**Exercise**
Here is a block of entries. Write out its lines exactly, from the first through the one containing "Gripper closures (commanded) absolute".

Records excerpted from a collection
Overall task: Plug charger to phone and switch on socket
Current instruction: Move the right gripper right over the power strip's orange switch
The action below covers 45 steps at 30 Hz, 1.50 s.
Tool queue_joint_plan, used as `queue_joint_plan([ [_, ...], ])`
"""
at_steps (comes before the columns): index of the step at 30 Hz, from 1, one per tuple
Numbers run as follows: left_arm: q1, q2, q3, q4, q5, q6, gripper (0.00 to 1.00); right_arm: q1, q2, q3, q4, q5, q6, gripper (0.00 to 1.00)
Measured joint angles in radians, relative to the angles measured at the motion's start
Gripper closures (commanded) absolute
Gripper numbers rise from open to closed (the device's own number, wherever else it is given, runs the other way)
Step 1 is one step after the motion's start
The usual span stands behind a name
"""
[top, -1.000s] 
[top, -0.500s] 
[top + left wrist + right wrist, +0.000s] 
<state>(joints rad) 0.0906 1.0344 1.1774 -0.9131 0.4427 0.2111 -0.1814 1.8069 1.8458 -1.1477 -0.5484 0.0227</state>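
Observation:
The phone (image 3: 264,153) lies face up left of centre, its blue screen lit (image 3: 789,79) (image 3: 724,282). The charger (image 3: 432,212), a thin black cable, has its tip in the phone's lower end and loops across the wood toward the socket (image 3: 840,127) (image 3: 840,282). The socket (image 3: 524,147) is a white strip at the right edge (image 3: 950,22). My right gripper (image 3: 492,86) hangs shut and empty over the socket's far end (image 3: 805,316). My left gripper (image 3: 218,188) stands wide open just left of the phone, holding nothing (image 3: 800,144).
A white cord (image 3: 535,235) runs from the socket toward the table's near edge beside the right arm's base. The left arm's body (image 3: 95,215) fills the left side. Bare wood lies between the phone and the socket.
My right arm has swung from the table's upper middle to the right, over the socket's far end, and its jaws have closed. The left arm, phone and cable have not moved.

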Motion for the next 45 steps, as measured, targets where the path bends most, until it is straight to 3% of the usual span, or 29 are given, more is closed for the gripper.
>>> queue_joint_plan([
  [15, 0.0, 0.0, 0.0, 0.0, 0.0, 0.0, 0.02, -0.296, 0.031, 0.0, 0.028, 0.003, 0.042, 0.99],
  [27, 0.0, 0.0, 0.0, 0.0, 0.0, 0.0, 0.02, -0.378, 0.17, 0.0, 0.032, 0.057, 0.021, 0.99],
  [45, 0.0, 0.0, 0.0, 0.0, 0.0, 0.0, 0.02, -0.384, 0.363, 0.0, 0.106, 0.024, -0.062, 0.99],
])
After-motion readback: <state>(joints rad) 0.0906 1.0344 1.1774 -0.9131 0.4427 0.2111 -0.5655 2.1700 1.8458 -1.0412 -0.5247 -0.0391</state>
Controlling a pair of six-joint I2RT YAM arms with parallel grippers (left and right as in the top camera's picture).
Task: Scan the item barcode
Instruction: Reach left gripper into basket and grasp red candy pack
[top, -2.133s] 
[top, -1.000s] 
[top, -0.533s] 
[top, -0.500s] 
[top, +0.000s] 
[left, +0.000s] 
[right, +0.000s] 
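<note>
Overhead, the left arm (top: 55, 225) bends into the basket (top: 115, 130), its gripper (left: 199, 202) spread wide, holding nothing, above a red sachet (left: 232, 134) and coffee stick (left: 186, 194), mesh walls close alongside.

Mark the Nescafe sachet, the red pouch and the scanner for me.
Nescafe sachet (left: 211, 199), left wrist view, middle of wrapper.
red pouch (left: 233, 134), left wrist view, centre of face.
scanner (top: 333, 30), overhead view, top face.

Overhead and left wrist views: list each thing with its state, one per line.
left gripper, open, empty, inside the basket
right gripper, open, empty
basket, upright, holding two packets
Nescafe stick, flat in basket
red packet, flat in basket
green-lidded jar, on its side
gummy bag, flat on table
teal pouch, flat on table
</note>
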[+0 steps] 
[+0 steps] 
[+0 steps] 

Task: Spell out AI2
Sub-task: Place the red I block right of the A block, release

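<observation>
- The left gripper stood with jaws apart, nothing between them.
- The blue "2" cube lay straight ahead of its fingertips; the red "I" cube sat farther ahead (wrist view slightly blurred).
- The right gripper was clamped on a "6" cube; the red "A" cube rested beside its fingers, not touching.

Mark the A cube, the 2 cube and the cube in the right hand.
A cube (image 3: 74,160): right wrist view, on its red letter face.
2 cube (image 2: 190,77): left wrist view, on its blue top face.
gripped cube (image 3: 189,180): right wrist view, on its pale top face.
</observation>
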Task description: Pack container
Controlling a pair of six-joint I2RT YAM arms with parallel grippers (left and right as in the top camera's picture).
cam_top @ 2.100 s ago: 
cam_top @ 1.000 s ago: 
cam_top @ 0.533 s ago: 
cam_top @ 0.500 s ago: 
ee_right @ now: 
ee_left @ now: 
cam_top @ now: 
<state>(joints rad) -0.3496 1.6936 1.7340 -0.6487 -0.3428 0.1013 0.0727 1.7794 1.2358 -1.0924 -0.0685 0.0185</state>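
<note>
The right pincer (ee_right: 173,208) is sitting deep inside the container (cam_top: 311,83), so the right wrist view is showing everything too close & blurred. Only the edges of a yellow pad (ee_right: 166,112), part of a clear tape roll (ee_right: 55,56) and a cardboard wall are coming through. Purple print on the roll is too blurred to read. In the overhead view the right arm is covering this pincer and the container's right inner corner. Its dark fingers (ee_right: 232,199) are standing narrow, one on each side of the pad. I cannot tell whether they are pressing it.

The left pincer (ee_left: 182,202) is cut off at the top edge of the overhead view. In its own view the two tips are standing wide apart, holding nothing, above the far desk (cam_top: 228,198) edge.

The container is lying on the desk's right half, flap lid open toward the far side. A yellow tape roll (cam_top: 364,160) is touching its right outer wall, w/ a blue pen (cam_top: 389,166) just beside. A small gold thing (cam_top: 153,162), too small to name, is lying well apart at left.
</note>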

**Solution below**
Overall task: Plug charger to phone and switch on socket
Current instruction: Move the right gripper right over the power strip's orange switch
The action below covers 45 steps at 30 Hz, 1.50 s.
Tool queue_joint_plan, used as `queue_joint_plan([ [_, ...], ])`
"""
at_steps (comes before the columns): index of the step at 30 Hz, from 1, one per tuple
Numbers run as follows: left_arm: q1, q2, q3, q4, q5, q6, gripper (0.00 to 1.00); right_arm: q1, q2, q3, q4, q5, q6, gripper (0.00 to 1.00)
Measured joint angles in radians, relative to the angles measured at the motion's start
Gripper closures (commanded) absolute

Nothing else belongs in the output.